Okay, great! We have reconstructed the observed AND hidden states of the system using the particle filter. Recall from lecture the discussion about how the credible interval shrinks as we add more data. What if you increase the variance of the observation model? How big can you make it and still get a good estimate of the hidden state?
We can now use this to make predictions about the future states of the system.
# Test data
ts_test = ts[t_train-1:-1]
us_test = us[t_train:]
# Predict the future
print('Predicting...')
key, subkey = jr.split(key)
pas_test = ssm.predict(pas[-1], us_test, subkey)
key, subkey = jr.split(key)
lower_test, median_test, upper_test = pas_test.get_credible_interval(subkey)
end_particles = int(num_particles / 5)
# Plot the results
fig, ax = plt.subplots(2, 1, figsize=(8, 6))
# Position plot
ax[0].plot(ts, xs[:, 0], label='True Position')
ax[0].plot(ts_train, ys_train[:, 0], 'k.', label='Observed Position', alpha=0.5)
ax[0].plot(ts_train_w_init, median[:, 0], label='Filter Median')
ax[0].fill_between(ts_train_w_init, lower[:, 0], upper[:, 0], alpha=0.2, color=colors[1], label=' Filter 95% CI')
ax[0].plot(ts_test, median_test[:, 0], color=colors[2], label='Predicted Median')
ax[0].fill_between(ts_test, lower_test[:, 0], upper_test[:, 0], alpha=0.2, color=colors[2], label='Predicted 95% CI')
ax[0].plot(ts_test, pas_test.particles[:, 0::end_particles, 0], color=colors[2], alpha=0.2)
ax[0].set_xlabel('Time')
ax[0].set_ylabel('Position')
ax[0].legend(frameon=False)
sns.despine(ax=ax[0], trim=True)
# Velocity plot
ax[1].plot(ts, xs[:, 1], label='True Velocity')
ax[1].plot(ts_train_w_init, median[:, 1], label='Filter Median')
ax[1].fill_between(ts_train_w_init, lower[:, 1], upper[:, 1], alpha=0.2, color=colors[1], label='Filter 95% CI')

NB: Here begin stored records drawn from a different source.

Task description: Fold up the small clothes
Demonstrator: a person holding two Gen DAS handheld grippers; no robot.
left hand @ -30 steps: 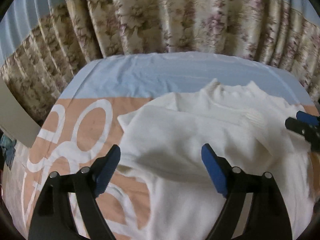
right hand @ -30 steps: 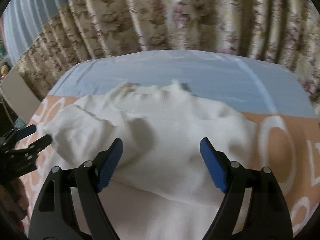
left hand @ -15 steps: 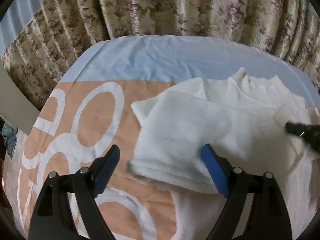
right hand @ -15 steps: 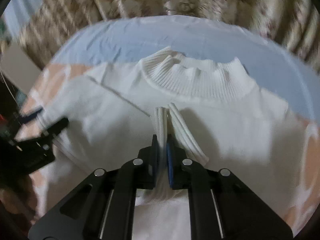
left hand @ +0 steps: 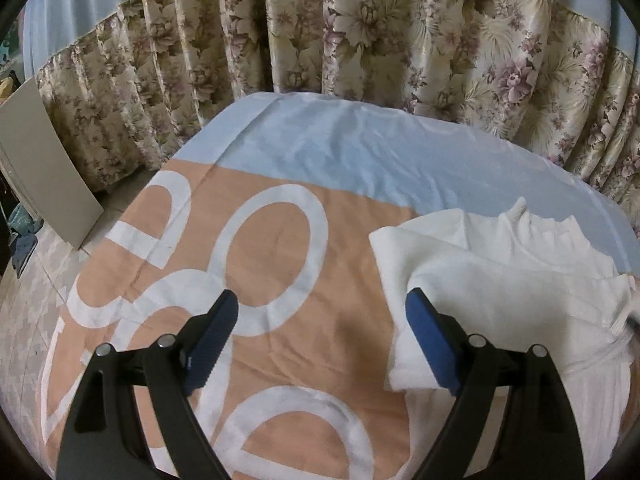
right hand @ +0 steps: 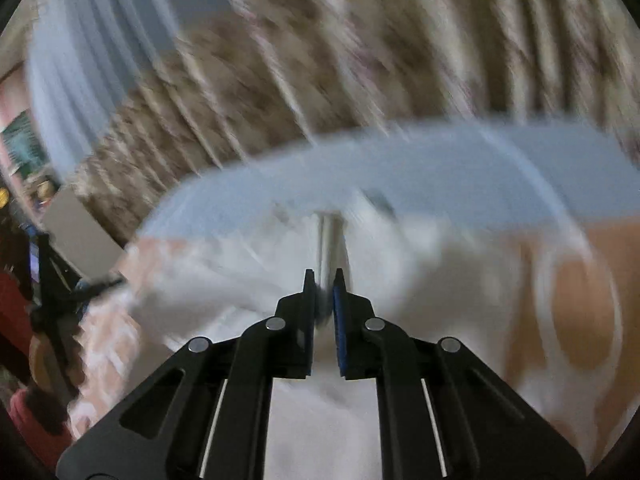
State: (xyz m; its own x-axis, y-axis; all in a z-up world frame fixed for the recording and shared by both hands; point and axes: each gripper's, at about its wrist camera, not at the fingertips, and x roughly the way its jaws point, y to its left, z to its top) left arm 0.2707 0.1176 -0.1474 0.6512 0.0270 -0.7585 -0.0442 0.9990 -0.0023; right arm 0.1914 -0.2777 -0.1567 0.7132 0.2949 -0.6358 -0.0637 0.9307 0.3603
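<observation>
Mid-fold on the white sweater [left hand: 492, 288] — sleeve stage, body not yet folded.

Right gripper [right hand: 323, 292]: jaws nearly shut, pinching a ribbed white cuff [right hand: 329, 236] that stands up between the pads. Jaws just been easing a touch wider after clamping down, cloth still between them. Frame heavily motion-blurred, so grip depth hard to judge.

Left gripper [left hand: 320, 320]: jaws wide, holding nothing. Hovers over the peach-and-white sheet [left hand: 280, 248]; right pad overlaps the sweater's near-left edge in the picture, contact not certain.

Sweater location: lies on the bed at 3 o'clock in the left view, left side folded inward, collar toward 1 o'clock near the blue band of the sheet. In the right view, fills centre to 6 o'clock.

Next move, as a judgement: carry the pinched cuff across the chest and lay the sleeve flat, then release. Calls for a low, steady sweep so the knit does not drag the body out of square; left gripper free to pin the folded edge.

View differences:
- Left view sharp — shows the folded left flap, the collar, floral curtain [left hand: 360, 40] behind; right gripper itself not made out, only a blur at the 3 o'clock rim.
- Right view shows the cuff pinch, plus the left gripper as a dark shape at 9 o'clock.
</observation>
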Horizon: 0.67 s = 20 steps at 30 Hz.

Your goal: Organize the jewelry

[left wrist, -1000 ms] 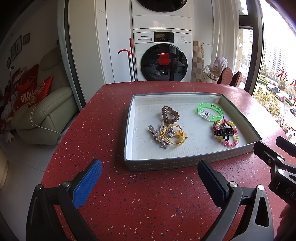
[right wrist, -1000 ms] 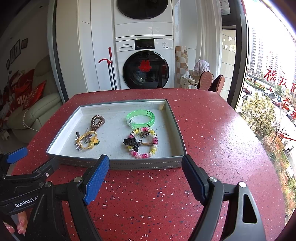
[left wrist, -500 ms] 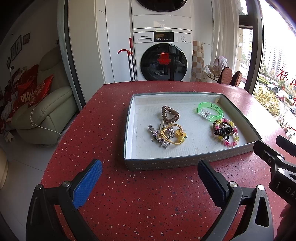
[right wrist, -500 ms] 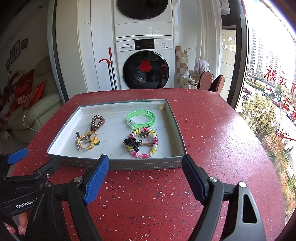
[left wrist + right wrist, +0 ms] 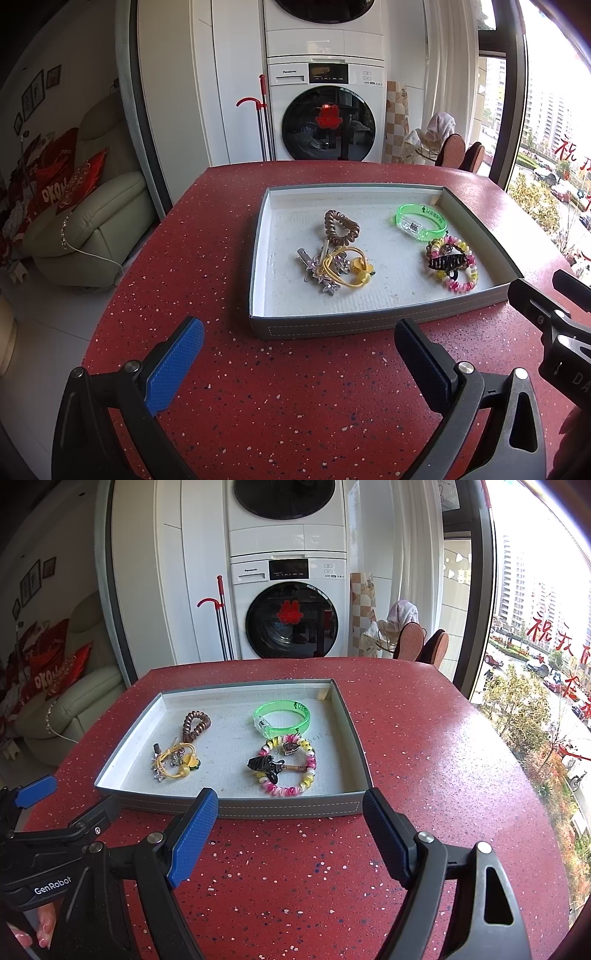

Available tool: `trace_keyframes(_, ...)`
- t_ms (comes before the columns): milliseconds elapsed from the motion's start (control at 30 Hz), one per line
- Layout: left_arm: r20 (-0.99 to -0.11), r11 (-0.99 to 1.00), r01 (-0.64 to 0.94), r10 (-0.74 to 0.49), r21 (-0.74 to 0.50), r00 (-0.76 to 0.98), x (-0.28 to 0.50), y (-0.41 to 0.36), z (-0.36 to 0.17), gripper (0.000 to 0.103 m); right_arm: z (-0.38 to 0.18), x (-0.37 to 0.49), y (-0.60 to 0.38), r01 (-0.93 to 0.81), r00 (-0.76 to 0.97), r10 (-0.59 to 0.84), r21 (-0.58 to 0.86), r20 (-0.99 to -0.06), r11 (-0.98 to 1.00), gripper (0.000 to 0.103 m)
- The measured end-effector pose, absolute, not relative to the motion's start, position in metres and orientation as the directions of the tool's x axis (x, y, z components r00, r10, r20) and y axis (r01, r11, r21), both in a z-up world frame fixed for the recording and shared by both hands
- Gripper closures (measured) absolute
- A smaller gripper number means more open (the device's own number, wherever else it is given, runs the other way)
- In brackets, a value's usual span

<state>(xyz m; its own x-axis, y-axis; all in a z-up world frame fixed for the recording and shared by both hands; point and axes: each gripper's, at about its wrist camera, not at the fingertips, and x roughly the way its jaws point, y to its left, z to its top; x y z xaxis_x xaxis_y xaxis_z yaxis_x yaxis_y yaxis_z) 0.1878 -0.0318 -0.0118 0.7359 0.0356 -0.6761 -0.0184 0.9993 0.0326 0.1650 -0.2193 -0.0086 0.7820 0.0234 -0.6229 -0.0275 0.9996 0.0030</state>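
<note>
Left claw [image 5: 299, 354]: released, nothing between its jaws, above the red desk [image 5: 258, 398].
Right claw [image 5: 290, 830]: released, empty.
Tray [image 5: 291, 808]: just ahead of both claws.
Jewelry: green bracelet [image 5: 282, 718], beaded bracelet [image 5: 290, 766], hair ties [image 5: 341, 264] inside tray.

Table [image 5: 295, 398]: glossy red speckled stone-like top. Tray [image 5: 369, 326]: matt grey stitched wall, rough white lining. Bracelet [image 5: 419, 220]: translucent green plastic.
</note>
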Motion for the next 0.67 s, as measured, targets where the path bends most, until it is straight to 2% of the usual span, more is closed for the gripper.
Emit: trace_keyframes(667,-0.683,1.0,-0.013,0.024,0.021,0.73,0.1875,-0.0296,-0.0123,0.0,-0.0051,0.1639,-0.2186,-0.024,0.778,0.02,0.003,-0.628,1.0,0.02)
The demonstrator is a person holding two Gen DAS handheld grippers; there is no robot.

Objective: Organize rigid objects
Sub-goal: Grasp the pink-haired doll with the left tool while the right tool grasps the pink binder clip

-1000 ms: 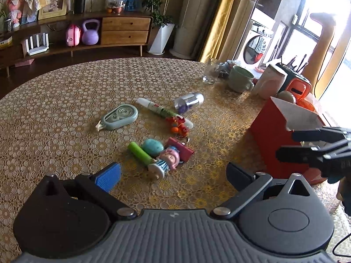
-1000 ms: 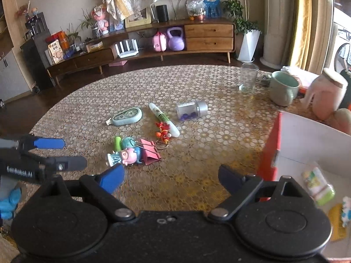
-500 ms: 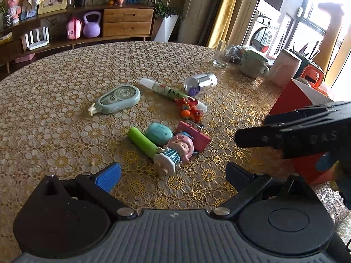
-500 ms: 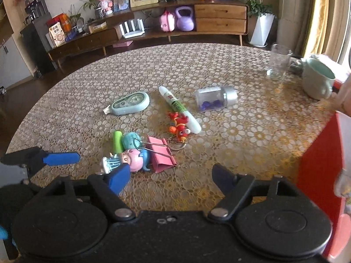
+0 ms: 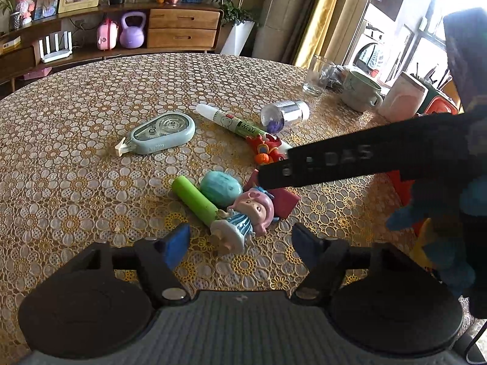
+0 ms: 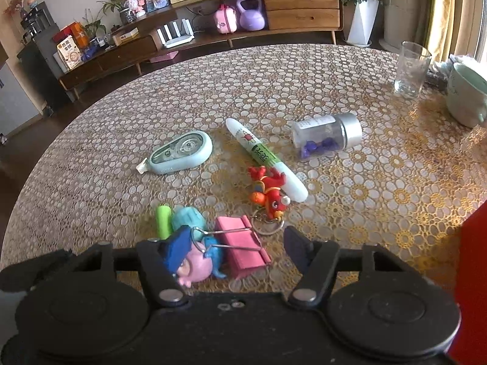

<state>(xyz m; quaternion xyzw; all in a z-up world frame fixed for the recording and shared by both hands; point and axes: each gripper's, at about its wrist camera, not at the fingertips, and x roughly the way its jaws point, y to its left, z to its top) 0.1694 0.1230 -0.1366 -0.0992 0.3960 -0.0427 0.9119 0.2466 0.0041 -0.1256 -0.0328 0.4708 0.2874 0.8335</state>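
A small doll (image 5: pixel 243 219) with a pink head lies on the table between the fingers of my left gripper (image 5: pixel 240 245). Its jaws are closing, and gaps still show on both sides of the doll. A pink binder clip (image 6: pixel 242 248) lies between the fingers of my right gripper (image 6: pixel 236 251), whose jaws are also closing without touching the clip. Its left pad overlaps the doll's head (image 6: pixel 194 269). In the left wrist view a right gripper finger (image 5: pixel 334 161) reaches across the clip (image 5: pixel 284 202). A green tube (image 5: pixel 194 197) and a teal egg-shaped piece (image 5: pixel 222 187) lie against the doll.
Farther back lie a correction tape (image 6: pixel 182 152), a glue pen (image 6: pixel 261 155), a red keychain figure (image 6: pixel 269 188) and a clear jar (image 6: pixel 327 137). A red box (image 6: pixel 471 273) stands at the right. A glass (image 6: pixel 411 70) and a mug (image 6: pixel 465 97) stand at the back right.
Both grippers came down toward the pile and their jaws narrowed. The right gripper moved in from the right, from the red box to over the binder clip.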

ax[1].plot(ts_test, median_test[:, 1], color=colors[2], label='Predicted Median')
ax[1].fill_between(ts_test, lower_test[:, 1], upper_test[:, 1], alpha=0.2, color=colors[2], label='Predicted 95% CI')
ax[1].plot(ts_test, pas_test.particles[:, 0::end_particles, 1], color=colors[2], alpha=0.2)
ax[1].set_xlabel('Time')
ax[1].set_ylabel('Velocity')
ax[1].legend(frameon=False)
sns.despine(ax=ax[1], trim=True)
plt.show()
Predicting...
Okay, we can see that the particle filter predictions fail to capture the true state of the system when some time has passed since the observations. Try playing around with the number of partcles and the time step size to see if you can improve the predictions.